Blue Aspen Originals

aspen leaf
Fine soaps hand crafted in small batches

Guide to Cold Process Soap making

I hope you find this tutorial helpful. It is currently a work in progress as I will be adding more photographs and explain some of the steps more clearly. It has taken me 3 batches of soap to get all the pictures I needed for this page so you will see different colors of soap in the pictures. Visit my page on swirling to learn the technique I used on these batches.

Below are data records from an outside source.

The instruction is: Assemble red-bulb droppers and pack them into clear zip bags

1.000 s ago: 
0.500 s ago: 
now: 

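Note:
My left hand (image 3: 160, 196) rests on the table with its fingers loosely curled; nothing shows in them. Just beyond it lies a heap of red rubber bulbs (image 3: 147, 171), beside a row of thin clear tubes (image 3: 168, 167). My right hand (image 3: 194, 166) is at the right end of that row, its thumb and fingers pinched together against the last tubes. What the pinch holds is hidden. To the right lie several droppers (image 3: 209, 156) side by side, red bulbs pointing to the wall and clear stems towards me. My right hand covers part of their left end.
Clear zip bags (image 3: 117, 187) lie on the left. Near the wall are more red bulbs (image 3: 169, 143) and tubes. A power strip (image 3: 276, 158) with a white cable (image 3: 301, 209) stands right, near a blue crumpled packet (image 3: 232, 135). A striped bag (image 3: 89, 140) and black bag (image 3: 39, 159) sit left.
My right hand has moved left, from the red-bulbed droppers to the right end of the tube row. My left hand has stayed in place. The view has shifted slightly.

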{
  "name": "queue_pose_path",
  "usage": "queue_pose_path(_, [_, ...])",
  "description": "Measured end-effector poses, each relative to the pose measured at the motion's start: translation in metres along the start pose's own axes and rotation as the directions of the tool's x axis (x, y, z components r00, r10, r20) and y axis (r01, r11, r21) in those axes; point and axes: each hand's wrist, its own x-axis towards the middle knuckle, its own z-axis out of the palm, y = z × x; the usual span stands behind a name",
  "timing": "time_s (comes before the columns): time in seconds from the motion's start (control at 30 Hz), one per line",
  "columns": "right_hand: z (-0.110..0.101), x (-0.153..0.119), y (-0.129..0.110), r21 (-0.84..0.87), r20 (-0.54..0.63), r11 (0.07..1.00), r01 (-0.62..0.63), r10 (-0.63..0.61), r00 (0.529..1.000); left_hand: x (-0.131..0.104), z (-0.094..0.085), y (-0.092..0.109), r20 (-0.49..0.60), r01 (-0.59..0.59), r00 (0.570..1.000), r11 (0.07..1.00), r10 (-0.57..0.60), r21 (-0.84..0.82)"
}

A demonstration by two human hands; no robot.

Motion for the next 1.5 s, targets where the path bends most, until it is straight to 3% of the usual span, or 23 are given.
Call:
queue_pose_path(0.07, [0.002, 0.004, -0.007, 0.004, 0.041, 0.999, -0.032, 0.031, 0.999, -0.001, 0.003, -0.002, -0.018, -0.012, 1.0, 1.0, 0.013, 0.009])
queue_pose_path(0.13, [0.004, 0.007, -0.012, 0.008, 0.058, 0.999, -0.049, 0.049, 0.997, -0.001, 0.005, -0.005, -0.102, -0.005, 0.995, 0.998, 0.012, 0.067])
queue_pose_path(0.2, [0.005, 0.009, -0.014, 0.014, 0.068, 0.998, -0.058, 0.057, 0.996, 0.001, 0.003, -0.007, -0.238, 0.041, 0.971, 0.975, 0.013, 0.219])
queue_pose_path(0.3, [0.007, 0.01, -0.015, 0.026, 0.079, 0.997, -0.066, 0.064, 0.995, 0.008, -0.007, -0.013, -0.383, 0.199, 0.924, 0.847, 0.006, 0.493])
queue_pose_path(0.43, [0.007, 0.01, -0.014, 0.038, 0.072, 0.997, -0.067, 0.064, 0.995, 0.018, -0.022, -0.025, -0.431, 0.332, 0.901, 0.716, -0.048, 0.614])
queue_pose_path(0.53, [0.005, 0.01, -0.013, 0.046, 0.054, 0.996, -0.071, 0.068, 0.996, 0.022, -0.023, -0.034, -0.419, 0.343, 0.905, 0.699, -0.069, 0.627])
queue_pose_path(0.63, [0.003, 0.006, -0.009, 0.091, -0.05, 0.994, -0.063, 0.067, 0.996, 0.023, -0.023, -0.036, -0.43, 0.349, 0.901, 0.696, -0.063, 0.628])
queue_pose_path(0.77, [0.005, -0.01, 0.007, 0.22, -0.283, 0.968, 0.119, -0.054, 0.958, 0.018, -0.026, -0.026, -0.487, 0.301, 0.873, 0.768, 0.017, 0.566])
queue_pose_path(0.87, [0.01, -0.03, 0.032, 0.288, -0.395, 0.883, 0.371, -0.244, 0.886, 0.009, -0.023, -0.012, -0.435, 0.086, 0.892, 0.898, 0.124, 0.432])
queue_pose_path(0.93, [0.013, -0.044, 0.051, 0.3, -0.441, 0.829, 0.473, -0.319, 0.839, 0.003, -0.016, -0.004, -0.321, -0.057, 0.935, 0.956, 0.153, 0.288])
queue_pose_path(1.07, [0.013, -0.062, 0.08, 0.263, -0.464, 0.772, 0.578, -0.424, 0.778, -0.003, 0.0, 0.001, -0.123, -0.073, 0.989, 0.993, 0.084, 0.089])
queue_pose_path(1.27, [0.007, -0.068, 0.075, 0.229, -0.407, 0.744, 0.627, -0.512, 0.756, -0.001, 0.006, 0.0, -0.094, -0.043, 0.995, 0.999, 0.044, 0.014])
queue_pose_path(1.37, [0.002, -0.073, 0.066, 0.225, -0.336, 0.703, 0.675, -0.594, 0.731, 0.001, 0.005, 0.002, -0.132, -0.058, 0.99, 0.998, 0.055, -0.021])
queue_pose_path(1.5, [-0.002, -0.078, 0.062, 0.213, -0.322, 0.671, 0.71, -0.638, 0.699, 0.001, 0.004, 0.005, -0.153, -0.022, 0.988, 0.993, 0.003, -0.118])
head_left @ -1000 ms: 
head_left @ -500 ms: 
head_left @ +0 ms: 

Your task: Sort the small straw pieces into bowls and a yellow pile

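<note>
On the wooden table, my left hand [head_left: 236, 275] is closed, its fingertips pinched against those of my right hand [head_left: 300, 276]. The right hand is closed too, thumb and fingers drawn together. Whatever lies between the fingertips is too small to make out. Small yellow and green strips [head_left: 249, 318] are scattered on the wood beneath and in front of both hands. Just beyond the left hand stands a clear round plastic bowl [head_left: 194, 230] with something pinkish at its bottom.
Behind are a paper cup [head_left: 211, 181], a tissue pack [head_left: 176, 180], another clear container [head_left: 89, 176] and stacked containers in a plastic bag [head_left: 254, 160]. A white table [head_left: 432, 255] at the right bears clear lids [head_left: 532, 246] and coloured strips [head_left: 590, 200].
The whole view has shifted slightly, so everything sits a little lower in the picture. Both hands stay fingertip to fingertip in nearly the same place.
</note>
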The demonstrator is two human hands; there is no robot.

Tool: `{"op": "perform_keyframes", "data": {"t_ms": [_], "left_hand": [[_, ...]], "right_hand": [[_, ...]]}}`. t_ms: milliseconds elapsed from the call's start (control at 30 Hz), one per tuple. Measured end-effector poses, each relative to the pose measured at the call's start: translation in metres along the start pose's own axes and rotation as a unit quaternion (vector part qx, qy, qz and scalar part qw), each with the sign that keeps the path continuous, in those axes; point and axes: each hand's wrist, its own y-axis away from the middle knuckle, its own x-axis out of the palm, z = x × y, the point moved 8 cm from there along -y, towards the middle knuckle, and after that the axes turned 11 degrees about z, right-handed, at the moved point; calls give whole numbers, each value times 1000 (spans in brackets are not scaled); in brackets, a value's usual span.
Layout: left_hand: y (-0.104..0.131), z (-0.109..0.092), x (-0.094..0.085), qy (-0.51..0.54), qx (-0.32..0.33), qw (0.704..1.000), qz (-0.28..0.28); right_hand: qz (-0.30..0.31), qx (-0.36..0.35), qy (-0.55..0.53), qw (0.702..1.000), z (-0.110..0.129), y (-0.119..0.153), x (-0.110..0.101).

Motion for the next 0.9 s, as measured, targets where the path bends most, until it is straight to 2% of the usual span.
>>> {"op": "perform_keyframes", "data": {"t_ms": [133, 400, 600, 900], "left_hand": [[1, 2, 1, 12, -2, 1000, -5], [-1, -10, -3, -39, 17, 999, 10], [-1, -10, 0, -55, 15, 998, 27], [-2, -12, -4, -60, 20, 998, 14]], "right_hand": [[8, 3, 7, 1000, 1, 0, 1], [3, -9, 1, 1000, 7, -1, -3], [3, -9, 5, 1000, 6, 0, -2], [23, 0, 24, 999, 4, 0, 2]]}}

1. Once I decide on what kind of soap to make, my first step is to take out all my soap making utensils (scale, oils, lye, pyrex measuring cup, wooden or stainless steel spoons, stainless steel pot, mold, fragrance, recipe). I have several variations of the same recipe depending on what oils I intend to use with it, sometimes its my basic recipe with extra cocoa butter or extra hemp seed oil or shea. Each variation has been calculated out using Majestic Mountain Sage's Lye Calculator because each oil has a different saponification value (a saponification value is how much lye it will take to turn the oil to soap, it is different for each oil in the recipe. DO NOT adjust your recipe by doubling the ingredients, halving the ingredients, or change oils without recalculating the recipe! You could end up with lye heavy soap or soap that may go rancid because there is too much oil.) I keep all my recipes on individual index cards in a recipe box and take out only the one I intend to use. I use my kitchen as my soap making area so I have access to the stove and sink and lots of counter space to work with.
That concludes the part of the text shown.